• _PROBLEM_
If pictures appear among the lines below, leave them out while you return exactly the lines from the one with "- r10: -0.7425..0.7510" through the one with "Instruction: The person".

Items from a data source
*** Block opens ***

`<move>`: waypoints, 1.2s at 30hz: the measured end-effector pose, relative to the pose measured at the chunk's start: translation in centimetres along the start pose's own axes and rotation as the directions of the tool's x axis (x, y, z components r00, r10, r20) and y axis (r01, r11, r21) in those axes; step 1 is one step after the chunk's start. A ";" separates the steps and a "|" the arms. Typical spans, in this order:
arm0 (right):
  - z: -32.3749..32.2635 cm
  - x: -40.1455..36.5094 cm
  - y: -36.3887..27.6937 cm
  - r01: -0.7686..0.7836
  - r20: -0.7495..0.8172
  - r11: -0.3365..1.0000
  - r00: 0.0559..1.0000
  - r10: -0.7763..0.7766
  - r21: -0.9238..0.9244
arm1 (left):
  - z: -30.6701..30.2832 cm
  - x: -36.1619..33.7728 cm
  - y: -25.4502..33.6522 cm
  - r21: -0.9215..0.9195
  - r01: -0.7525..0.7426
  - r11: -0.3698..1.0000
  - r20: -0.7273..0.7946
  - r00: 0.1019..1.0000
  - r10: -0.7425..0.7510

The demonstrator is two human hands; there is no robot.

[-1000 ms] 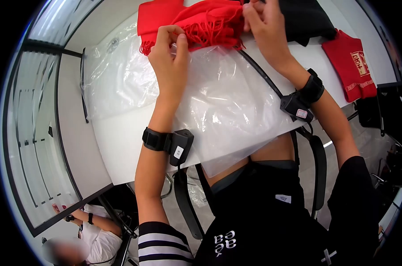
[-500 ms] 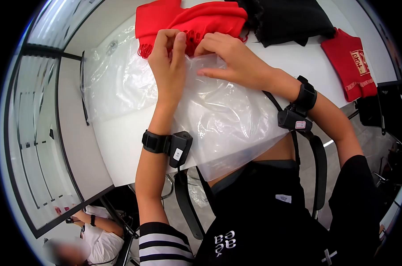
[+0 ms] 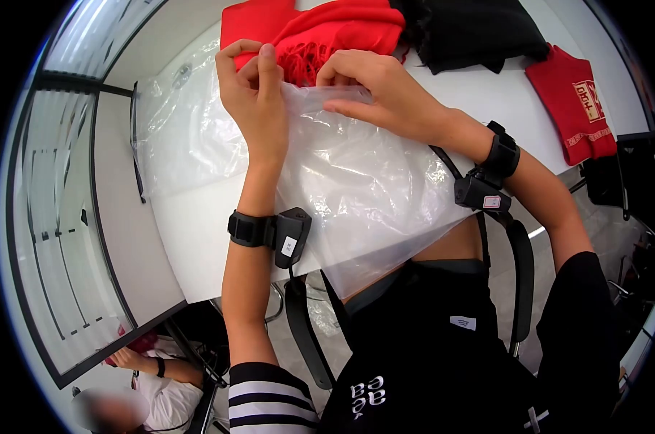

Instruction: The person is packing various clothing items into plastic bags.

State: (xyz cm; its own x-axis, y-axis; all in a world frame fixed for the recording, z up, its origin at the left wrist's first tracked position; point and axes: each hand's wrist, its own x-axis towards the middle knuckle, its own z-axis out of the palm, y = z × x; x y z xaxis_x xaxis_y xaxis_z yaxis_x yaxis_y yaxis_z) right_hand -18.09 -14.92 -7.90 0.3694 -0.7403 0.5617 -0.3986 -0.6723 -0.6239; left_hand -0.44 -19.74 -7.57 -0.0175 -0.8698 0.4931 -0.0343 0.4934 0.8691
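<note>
A clear plastic bag (image 3: 374, 181) hangs over the front edge of the white table, its lower part reaching my lap. My left hand (image 3: 254, 98) is closed on the bag's upper left edge, fingers curled and thumb pointing up. At the upper right of the same edge, my right hand (image 3: 389, 98) grips the film between thumb and bent fingers. The top edge stretches between both hands. Just beyond them lies a folded red scarf (image 3: 320, 32), its fringe partly behind my hands.
Another clear plastic bag (image 3: 190, 123) lies flat on the table (image 3: 190, 239) at left. A black folded cloth (image 3: 479, 32) and a dark red printed bag-like item (image 3: 573, 105) lie at right. A person in a white top (image 3: 168, 390) sits at lower left.
My left hand has moved left, widening the gap between my hands and drawing the bag's top edge out. My right hand has barely moved. The other person's hand has shifted, with something red beside it.
</note>
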 end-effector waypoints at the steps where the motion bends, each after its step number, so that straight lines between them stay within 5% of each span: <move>1: 0.0 0.0 0.0 0.000 -0.001 1.000 1.000 0.000 0.000 | 0.0 0.0 0.1 0.000 0.000 1.000 0.001 1.000 0.000; 10: -0.3 0.1 -0.3 0.028 -0.044 1.000 0.999 -0.028 -0.012 | -0.2 0.3 0.8 0.050 -0.056 0.997 -0.047 0.997 0.059; 16: -0.2 -0.3 0.4 -0.006 -0.019 1.000 1.000 0.006 -0.020 | -0.4 -0.1 -0.1 0.305 -0.109 0.946 0.038 0.994 0.102; 18: 0.0 -0.3 0.7 -0.011 -0.052 0.999 0.999 0.013 0.045 | -0.6 0.1 -0.4 0.480 -0.311 0.820 0.124 0.950 0.288; 21: 0.0 -0.4 0.7 -0.036 -0.050 0.996 0.998 0.039 0.076 | 0.0 0.2 -0.6 0.507 -0.525 0.684 0.218 0.845 0.488; 24: -0.3 -0.1 0.3 -0.064 -0.027 0.994 0.997 0.066 0.084 | 0.2 -0.1 -0.2 0.527 -0.589 0.613 0.259 0.798 0.544; 31: 0.2 -0.2 0.1 0.011 -0.008 0.997 1.000 -0.010 0.082 | -0.5 -0.4 0.4 0.558 -0.464 0.688 0.284 0.886 0.367; 36: 0.3 -0.3 0.4 0.063 0.025 0.995 0.998 -0.065 0.080 | -0.2 -0.4 0.1 0.355 -0.380 0.854 0.240 0.920 0.310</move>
State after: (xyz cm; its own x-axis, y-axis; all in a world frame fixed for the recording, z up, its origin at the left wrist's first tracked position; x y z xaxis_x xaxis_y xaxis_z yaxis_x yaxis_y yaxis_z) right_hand -18.13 -14.99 -8.48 0.4156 -0.6945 0.5873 -0.3060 -0.7149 -0.6288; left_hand -0.28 -19.31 -7.65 -0.2667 -0.6478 0.7136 -0.3769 0.7516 0.5414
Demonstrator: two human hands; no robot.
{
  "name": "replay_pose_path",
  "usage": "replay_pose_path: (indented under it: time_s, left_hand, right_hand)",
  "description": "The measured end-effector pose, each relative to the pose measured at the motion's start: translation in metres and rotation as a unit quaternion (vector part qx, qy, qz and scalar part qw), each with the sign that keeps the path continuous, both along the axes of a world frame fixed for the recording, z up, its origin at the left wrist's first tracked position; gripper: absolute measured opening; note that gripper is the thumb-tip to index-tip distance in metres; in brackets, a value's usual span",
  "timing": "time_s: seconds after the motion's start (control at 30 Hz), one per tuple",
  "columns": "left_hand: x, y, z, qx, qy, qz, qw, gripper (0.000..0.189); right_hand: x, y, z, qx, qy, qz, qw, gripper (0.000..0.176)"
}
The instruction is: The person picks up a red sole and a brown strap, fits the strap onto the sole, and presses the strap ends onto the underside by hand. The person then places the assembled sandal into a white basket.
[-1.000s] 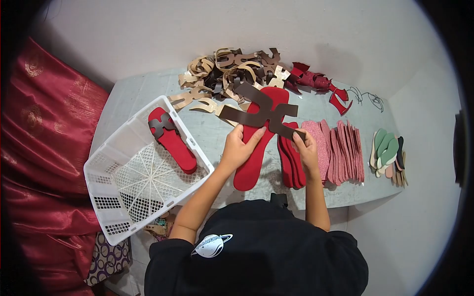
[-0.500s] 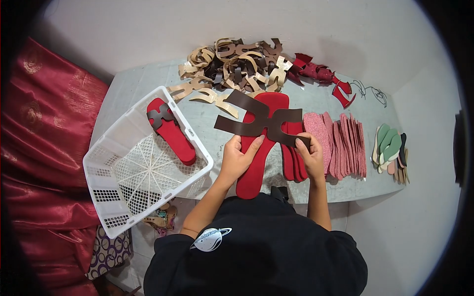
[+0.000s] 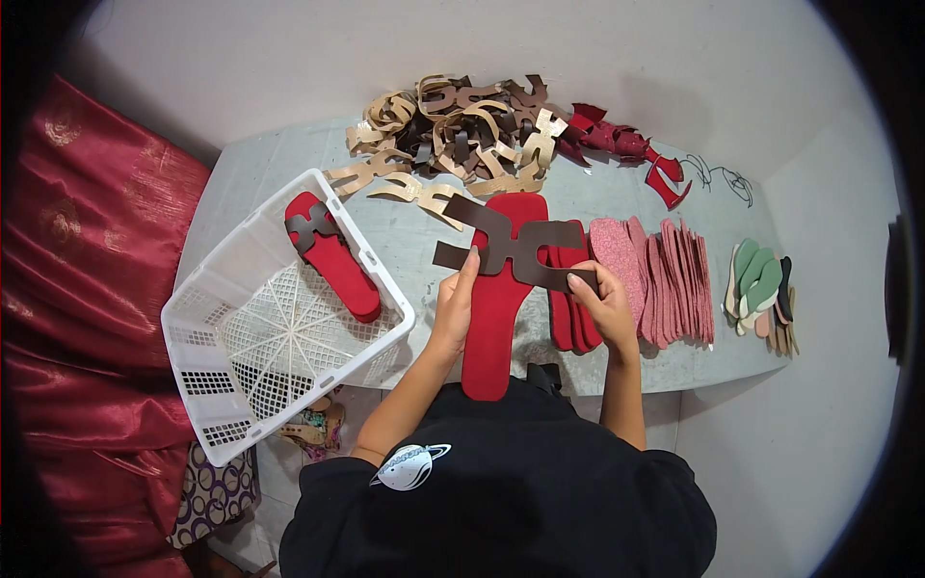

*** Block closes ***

• _ANSWER TO THIS EXERCISE_
  - r10: -0.7425..0.7510

The demonstrator is two human hands; there is no robot.

[-1000 ms] 
[-500 ms] 
[+0 ms] 

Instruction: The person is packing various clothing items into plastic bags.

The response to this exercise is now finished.